DANS LES JOURS AVENIRS, nous publierons un sujet sur le livre de Thomas Piketty, qui a pour titre CAPITAL et fait fureur au sein des campus et de la gauche américaine, avec 1/2 million d’exemplaires vendus en 4 mois.


Voir en ligne : Notre dossier : CHINE

Le doute que le modèle chinois n’est pas si harmonieux et ne peut intéresser persiste dans les esprits. Cependant, les populations du Monde regardent avec éblouissement les dernières années de la Chine.

L’essor chinois a été intensif, tiré par l’investissement et les exportations, décomplexé par rapport au capitalisme pour le dépasser. Ses inconvénients, notamment la pollution de l’environnement et la croissance régionale inégale, se sont aussi alignées pour se reproduire. Mais la misère est battue en Chine.

Quand l’émergence économique a été abordée, en Chine, vers la fin de la décennie 80 du dernier millénaire, personne n’avait imaginé que l’ouverture au libéralisme était compatible au régime communiste. 30 ans plus tard, les paies sont multipliées par 4 en moyenne. Certains secteurs, comme le public et l’enseignement en particulier, les salaires ont sextuplé.

Le récent modèle de développement chinois ne peut être adopté, comme fut le socialisme soviétique pour ce qui était le tiers-monde ou les pays africains, asiatiques et d’Amérique Latine. La particularité bureaucratique de ce dernier, n’est en rien comparable à la sociologie du travail de la population chinoise. Il reste donc une perspective aux pays communistes, comme Cuba, de s’inspirer.

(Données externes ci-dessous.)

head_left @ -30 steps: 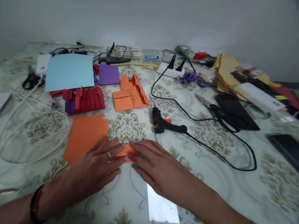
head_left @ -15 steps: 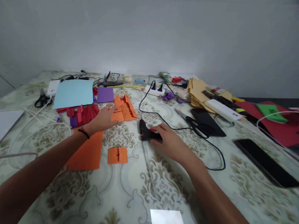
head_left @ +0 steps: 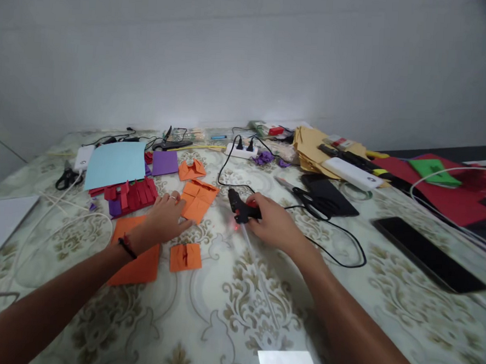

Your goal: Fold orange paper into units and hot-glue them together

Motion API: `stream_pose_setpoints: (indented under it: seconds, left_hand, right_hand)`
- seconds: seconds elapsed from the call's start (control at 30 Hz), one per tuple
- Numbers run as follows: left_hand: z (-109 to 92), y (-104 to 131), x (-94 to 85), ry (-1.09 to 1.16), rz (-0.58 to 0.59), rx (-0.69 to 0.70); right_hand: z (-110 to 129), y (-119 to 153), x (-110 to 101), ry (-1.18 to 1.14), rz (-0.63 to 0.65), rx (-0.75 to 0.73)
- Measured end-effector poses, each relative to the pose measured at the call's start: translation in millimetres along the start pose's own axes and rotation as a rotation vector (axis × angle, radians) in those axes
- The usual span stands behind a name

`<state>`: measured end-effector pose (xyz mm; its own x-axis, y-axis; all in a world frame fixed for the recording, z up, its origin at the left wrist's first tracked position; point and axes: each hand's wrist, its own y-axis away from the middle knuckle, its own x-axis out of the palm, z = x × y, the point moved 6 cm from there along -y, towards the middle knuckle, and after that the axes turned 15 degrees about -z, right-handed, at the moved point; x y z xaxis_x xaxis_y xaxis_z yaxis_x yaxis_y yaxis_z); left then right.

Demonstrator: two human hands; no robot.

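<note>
My right hand [head_left: 274,221] is closed round the handle of a black glue gun [head_left: 241,206], whose nozzle points away from me. A clear glue stick [head_left: 264,282] trails from its rear, and a red glow shows beneath it. My left hand [head_left: 164,218] touches the near left edge of a creased orange paper [head_left: 198,198]; whether its fingers pinch it is not clear. Another folded orange piece [head_left: 191,169] lies behind it. Nearer me is a small folded orange piece [head_left: 185,257], and an orange sheet [head_left: 139,263] lies partly under my left wrist.
Red pleated strips [head_left: 137,196], a light blue sheet [head_left: 116,163] and a purple square [head_left: 165,162] lie at the left. Black scissors [head_left: 316,202], a cable and a phone [head_left: 428,254] are at the right. Behind stands a power strip [head_left: 241,150].
My right hand has gripped and lifted the glue gun slightly. My left hand has drawn one orange piece nearer, apart from the other behind it. The view has shifted a little.
</note>
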<state>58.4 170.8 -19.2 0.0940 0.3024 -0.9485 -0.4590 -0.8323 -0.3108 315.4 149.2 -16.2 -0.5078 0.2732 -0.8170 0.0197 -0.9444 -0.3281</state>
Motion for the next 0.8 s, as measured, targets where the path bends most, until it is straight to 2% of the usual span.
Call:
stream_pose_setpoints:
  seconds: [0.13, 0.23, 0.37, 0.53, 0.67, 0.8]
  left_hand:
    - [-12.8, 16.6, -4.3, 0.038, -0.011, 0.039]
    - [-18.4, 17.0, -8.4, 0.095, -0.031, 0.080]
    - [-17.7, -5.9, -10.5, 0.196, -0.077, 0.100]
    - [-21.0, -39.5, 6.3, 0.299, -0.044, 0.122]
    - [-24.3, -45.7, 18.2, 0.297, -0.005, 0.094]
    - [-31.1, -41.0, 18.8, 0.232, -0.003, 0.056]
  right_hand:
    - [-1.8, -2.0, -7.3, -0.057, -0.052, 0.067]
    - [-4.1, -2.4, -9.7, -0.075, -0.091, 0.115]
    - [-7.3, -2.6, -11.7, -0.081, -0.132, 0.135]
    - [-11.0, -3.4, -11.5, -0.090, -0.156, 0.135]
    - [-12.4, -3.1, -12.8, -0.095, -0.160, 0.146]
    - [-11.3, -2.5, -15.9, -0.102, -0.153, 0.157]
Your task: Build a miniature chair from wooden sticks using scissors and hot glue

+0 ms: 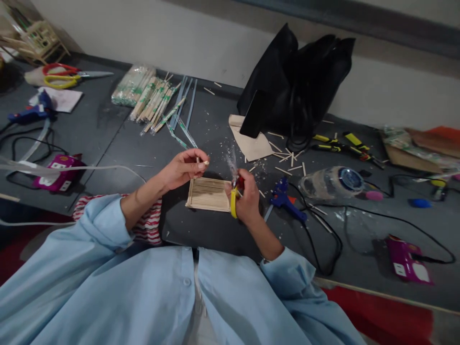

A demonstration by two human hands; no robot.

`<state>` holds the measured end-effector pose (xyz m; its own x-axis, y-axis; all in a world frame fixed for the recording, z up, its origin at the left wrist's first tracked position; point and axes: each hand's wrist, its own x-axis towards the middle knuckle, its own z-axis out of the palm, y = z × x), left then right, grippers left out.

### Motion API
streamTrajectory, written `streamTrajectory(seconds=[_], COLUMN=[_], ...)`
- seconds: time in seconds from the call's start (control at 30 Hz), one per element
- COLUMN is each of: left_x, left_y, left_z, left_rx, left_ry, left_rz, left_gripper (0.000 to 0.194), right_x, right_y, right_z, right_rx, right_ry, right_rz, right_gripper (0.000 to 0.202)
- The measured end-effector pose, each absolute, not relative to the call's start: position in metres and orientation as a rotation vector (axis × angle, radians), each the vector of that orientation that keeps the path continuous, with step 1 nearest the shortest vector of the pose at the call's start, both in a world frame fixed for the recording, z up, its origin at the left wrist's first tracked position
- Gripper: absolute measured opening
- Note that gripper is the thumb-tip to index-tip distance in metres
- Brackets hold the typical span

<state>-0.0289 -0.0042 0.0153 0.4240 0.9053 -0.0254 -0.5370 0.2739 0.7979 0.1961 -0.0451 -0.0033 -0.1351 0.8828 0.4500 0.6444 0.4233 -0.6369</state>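
My left hand (185,168) pinches a short piece of wooden stick (206,163) just above the upper left corner of a flat panel of wooden sticks (210,195). The panel lies on the dark table in front of me. Over its right end, my right hand (247,197) is closed around a yellow-handled tool (233,202). The tool's front end is blurred, with something clear and wispy beside it. A blue glue gun (287,200) lies to the right of my right hand.
Bundled sticks (154,103) lie at the back left, near red-and-yellow scissors (63,75). A black bag (298,86), a phone (254,114), scattered stick pieces and a plastic bottle (332,183) are behind and right. Cords cross the right side; a purple box (409,261) sits there.
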Motion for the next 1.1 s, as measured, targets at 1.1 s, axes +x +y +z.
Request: streamTrajectory(seconds=[1.1], left_x=[-0.023], left_y=[-0.014], left_z=[0.013], left_rx=[0.771], left_ry=[0.498], left_rz=[1.046], left_gripper=[0.028], right_x=[0.196], right_y=[-0.051], right_z=[0.015], right_rx=[-1.263], right_ry=[-2.301], right_rz=[0.053], right_gripper=[0.022])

Ce qui s’est produit, la vision cubaine de la Chine.

Le communisme cubain toujours suiviste du prisme idéologique.

Ce qui vient de reconnaître le principal journal Cubain, GRANMA, vendredi 26 juin, en saluant le succès de la Chine, dans l’élaboration et la poursuite de son propre modèle de développement unique dans l’histoire de l’humanité. Le leader cubain, Fidel Castro, questionné en 2005 sur la voie empruntée par la Chine, il était sceptique sur la finalité.

Officiellement, et après le maintien de la position de la Chine comme l’un des plus grands pouvoirs du Monde aujourd’hui et qui pèse lourddans les échanges internationaux, les dirigeants cubains recherchent ouvertement d’imiter ce modèle.

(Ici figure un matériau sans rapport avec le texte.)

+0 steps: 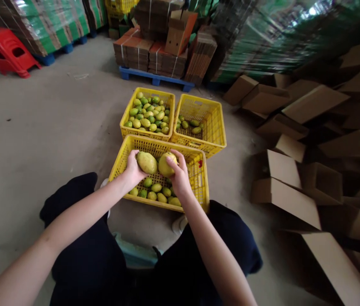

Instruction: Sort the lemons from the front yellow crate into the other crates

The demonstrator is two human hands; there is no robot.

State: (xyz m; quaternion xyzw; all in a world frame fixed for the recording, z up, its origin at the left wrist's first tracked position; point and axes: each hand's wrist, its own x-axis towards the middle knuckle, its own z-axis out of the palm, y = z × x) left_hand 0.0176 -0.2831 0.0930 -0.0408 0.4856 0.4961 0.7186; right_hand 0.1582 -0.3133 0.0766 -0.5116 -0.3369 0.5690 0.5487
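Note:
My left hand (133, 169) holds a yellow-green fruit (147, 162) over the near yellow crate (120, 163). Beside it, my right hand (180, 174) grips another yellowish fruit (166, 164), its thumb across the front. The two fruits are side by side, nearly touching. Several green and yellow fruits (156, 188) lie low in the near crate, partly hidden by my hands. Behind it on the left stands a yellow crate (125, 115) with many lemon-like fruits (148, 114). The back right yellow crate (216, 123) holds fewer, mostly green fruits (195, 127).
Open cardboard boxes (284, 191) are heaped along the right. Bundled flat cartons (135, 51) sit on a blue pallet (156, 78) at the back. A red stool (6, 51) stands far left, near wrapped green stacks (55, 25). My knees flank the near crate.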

Dans un article exhaustif, intitulé « La Chine et la réalisation d’un rêve », le quotidien Granma a salué la nation asiatique d’avoir « choisi sa propre voie de développement. »

Au cours des 35 dernières années, la Chine a sorti des centaines de millions de personnes et de familles de la pauvreté, constate l’organe cubain. Il rajoute, des villes modernes ont été construites, le pays a attiré les entreprises les plus importantes du monde et est devenu « l’un des principaux partenaires commerciaux d’Europe, des États-Unis, d’Amérique latine, d’Asie et d’Afrique ».

Sublimé le modèle chinois, c’est aussi constater qu’il perpétuellement en plein mutation. Il accorde désormais un rôle beaucoup plus important aux sciences et à la technologie dans la production. Ce qui consiste de créer une civilisation qui est écologiquement durable, selon Granma.

Maintenant une réforme réoriente son modèle de croissance vers la consommation intérieure. Le plus grand marché du monde, peut facilement réussir à limiter sa dépendance de l’extérieur.

L’Etat chinois, d’après ce séminaire, prévoit de réduire son rôle dans les activités socio-économiques et d’affaires. Et à cette fin, il a créé la Zone de libre-échange à Shanghai, un terrain d’essai pour des réformes économiques et sociales qui mettent fin au doute concernant ses performances.

La Chine a réussi à adapter les lois du marché à ses conditions et besoins concrets, sans abandonner son impératif socialiste : de ne laisser personne derrière ou dans la misère. Mais cela n’a pas été une simple adaptation, c’est un moindre hommage à ce peuple laborieux et à ses dirigeants qui ont l’audace de bien faire l’Histoire de leur nation.